Dinâmica do reality brasileiro é criticada por jornal e TV espanhóis, que apontam privação sensorial e excesso de sofrimento.
A dinâmica do BBB 26 ultrapassou as fronteiras do Brasil e virou alvo de críticas na imprensa internacional. O chamado Quarto Branco, que já dura quatro dias no reality da Globo, foi destaque em reportagem do jornal espanhol laSexta, que classificou o ambiente como uma espécie de “câmara de tortura”.
O Quarto Branco, iniciado por volta das 23h30 da segunda-feira (12), ultrapassou a marca de 60 horas consolidando-se como o confinamento mais longo já registrado no reality da TV Globo. A resistência superou o antigo recorde do BBB 10, que havia alcançado 50 horas, e rapidamente chamou a atenção do público pela intensidade psicológica imposta aos participantes.
A publicação descreve a dinâmica como um experimento extremo, mais próximo de punição psicológica do que de entretenimento televisivo. Para os espanhóis, o formato levanta questionamentos sobre os limites éticos dos reality shows modernos — especialmente quando o sofrimento passa a ser o centro da atração.
Sobre a dinâmica
Nesta edição, nove integrantes do grupo Pipoca foram direcionados ao espaço após não garantirem vaga direta pelas casas de vidro. O ambiente, totalmente branco, sem estímulos visuais, conforto ou privacidade, foi planejado para provocar desgaste físico e emocional. Apenas dois sobreviventes da prova conquistarão a entrada definitiva na casa principal, enquanto os demais ficarão de fora da disputa milionária. Antes de bater o recorde absoluto, a dinâmica já havia igualado marcas emblemáticas, como a do BBB 9, quando o Quarto Branco apareceu pela primeira vez e levou competidores ao limite da resistência.

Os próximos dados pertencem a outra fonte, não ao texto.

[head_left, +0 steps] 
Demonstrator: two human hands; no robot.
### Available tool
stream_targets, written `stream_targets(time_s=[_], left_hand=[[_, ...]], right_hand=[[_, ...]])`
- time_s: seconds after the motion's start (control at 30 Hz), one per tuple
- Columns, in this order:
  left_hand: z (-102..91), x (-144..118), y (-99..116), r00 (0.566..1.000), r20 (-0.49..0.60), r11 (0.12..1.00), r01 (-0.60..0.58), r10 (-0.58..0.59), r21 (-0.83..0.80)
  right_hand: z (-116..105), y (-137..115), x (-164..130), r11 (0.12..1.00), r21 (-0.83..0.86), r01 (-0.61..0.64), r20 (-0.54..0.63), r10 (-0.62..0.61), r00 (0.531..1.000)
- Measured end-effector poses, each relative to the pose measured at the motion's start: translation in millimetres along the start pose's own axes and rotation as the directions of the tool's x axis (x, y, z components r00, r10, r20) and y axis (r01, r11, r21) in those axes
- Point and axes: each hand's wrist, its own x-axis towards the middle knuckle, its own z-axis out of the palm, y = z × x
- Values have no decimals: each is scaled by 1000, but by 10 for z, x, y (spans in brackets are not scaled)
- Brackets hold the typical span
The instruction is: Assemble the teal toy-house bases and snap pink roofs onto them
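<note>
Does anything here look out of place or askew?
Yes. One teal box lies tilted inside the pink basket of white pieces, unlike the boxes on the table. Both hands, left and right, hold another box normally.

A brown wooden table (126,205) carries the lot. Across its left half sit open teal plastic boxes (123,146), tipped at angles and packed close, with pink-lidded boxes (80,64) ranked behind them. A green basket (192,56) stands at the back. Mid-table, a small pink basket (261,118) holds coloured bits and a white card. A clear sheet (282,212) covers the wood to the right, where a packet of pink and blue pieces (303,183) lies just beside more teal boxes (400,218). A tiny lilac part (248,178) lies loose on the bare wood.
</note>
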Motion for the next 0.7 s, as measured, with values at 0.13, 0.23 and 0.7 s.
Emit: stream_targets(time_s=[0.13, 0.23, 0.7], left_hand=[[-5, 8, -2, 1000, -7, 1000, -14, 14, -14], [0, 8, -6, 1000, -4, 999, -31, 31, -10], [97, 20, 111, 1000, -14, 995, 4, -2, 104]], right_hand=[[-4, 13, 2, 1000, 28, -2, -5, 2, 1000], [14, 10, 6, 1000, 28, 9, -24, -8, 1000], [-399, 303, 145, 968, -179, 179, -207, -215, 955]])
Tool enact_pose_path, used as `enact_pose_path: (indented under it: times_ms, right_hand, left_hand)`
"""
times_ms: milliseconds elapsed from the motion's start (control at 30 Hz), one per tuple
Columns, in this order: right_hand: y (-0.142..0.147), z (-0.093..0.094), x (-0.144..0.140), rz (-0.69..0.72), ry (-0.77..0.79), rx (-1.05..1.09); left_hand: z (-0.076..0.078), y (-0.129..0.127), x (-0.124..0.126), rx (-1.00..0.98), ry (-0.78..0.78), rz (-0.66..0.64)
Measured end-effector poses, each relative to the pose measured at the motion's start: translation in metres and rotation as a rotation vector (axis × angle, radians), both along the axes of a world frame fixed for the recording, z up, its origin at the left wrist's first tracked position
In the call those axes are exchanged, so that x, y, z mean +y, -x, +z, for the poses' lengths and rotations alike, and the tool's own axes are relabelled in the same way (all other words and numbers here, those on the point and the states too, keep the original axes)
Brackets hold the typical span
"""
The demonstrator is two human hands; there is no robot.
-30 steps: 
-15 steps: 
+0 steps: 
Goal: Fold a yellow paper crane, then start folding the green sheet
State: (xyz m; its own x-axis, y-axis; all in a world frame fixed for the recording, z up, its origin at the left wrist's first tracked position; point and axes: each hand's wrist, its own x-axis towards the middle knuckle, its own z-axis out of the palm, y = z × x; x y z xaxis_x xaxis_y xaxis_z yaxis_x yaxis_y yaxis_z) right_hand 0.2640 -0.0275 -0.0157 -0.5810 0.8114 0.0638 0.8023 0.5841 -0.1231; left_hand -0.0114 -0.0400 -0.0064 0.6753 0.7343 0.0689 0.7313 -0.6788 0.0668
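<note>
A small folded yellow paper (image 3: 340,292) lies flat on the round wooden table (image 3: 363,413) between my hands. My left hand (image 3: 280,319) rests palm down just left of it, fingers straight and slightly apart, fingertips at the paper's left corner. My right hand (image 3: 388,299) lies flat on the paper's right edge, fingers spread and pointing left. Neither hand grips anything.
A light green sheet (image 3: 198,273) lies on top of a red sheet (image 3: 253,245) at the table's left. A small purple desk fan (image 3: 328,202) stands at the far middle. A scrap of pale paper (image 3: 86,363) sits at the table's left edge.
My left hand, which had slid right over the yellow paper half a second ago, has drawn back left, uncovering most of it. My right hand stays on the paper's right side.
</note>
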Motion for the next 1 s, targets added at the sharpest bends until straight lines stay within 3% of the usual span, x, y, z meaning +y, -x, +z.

Ambiente é descrito como privação sensorial
De acordo com o jornal, o Quarto Branco consiste em uma sala completamente branca, sem qualquer tipo de mobília, com paredes acolchoadas e tomada por ruídos constantes. Os participantes usam apenas roupas brancas e não conseguem distinguir dia e noite, já que a iluminação permanece ligada 24 horas por dia.
O texto ressalta que os confinados enfrentam sérias dificuldades para dormir, tanto pela ausência de camas quanto pelos sons repetitivos e incômodos. Entre os ruídos citados estão choros de bebê e sons agudos semelhantes ao de um giz riscando um quadro-negro — estímulos descritos como “mentalmente exaustivos”.
Comparação com prisão militar gera reação
A repercussão não ficou restrita ao portal. O telejornal da emissora espanhola também exibiu uma matéria sobre o assunto e fez uma comparação direta entre o Quarto Branco e uma prisão militar dos Estados Unidos localizada em Cuba — referência que elevou o tom da crítica.
Durante a exibição, o âncora questionou abertamente a proposta da dinâmica. “Eles estão ouvindo esses barulhos? Estão presos em um quarto branco e obrigados a escutar sons insuportáveis 24 horas por dia”, disse, em tom de incredulidade.
Para os jornalistas espanhóis, o BBB brasileiro estaria se afastando do conceito de jogo e se aproximando de uma experiência de resistência extrema, em que o desgaste psicológico se torna o principal fator de pressão.